WHAT THE EXERCISE ASKS:
Your task is to repeat exactly the lines below between the line holding "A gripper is" and the line holding "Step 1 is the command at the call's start", inclusive, and only those.

INPUT DATA:

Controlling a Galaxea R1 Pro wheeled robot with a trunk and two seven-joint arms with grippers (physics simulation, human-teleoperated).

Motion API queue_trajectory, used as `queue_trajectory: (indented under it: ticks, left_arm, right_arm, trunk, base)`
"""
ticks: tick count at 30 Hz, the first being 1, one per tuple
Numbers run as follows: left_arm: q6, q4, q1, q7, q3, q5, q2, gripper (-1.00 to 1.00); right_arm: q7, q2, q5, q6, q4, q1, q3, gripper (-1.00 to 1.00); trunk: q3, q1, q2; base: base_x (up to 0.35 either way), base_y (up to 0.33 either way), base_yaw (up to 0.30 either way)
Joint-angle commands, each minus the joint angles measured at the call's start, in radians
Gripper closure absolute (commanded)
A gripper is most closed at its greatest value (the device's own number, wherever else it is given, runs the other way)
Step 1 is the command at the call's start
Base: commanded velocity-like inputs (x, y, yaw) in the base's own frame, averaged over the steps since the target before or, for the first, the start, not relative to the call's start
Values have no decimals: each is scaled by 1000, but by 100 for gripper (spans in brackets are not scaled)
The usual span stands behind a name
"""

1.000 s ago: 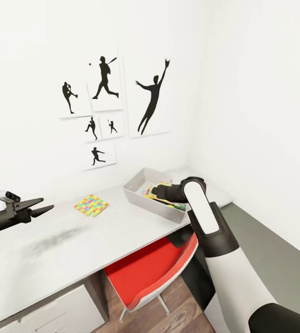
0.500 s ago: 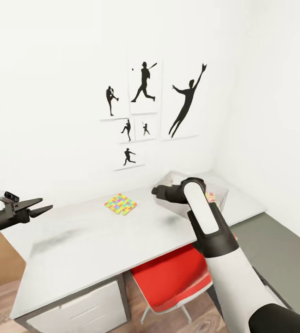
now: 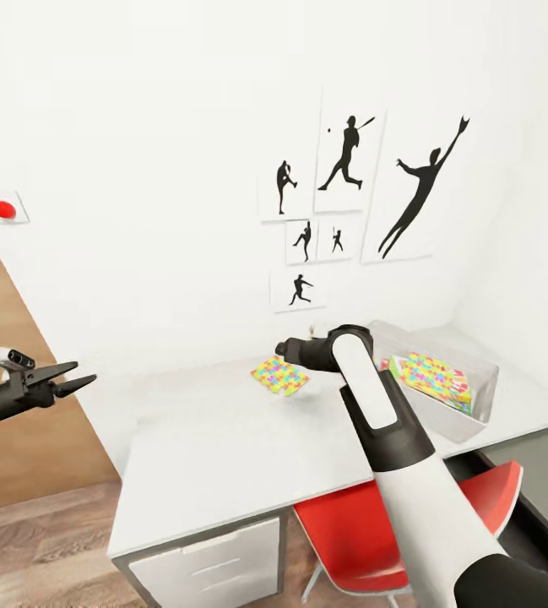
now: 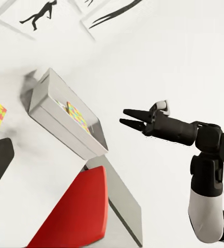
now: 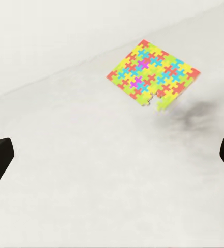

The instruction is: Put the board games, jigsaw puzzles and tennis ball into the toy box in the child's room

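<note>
A jigsaw puzzle (image 3: pixel 279 374) of yellow, pink, green and blue pieces lies flat on the pale grey table (image 3: pixel 223 447). My right gripper (image 3: pixel 281 347) hovers open just above and beside it. In the right wrist view the puzzle (image 5: pixel 152 76) lies ahead of the gripper (image 5: pixel 112 155), with nothing between the spread fingertips. The grey toy box (image 3: pixel 432 420) stands to the right on the table, with another puzzle (image 3: pixel 430 374) on top of printed game boxes. My left gripper (image 3: pixel 69 378) hangs open and empty off the table's left end. The bed and the tennis ball are out of view.
A red chair (image 3: pixel 349 540) is tucked under the table beside white drawers (image 3: pixel 214 561). Black sports prints (image 3: pixel 345 156) hang on the white wall. A brown wood panel (image 3: pixel 29 439) stands at the left, above wood-plank floor. The left wrist view shows the toy box (image 4: pixel 55 116), chair (image 4: pixel 75 212) and right gripper (image 4: pixel 126 117).
The camera has turned left, shifting the scene to the right. My right gripper has left the toy box and now hovers by the loose puzzle. The left gripper keeps its pose.
</note>
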Motion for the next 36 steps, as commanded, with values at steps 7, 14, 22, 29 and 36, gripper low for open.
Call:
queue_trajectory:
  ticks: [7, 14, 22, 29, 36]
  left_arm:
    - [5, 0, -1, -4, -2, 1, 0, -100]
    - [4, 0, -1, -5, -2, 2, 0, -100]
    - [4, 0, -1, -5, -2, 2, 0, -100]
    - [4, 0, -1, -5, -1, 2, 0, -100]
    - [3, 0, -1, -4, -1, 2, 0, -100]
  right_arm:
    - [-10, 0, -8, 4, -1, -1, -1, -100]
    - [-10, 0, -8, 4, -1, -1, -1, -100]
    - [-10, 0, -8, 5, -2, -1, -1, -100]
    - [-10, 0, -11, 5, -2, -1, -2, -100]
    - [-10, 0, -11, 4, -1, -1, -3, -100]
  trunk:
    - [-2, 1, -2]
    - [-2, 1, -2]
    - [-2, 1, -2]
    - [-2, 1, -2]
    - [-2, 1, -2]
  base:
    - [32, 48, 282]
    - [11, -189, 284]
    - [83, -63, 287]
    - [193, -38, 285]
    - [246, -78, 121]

ANSWER TO THIS TASK:
A gripper is most closed at its greatest value (the device's own number, wherever else it is given, runs the other way)
Step 1 is the command at the call's start

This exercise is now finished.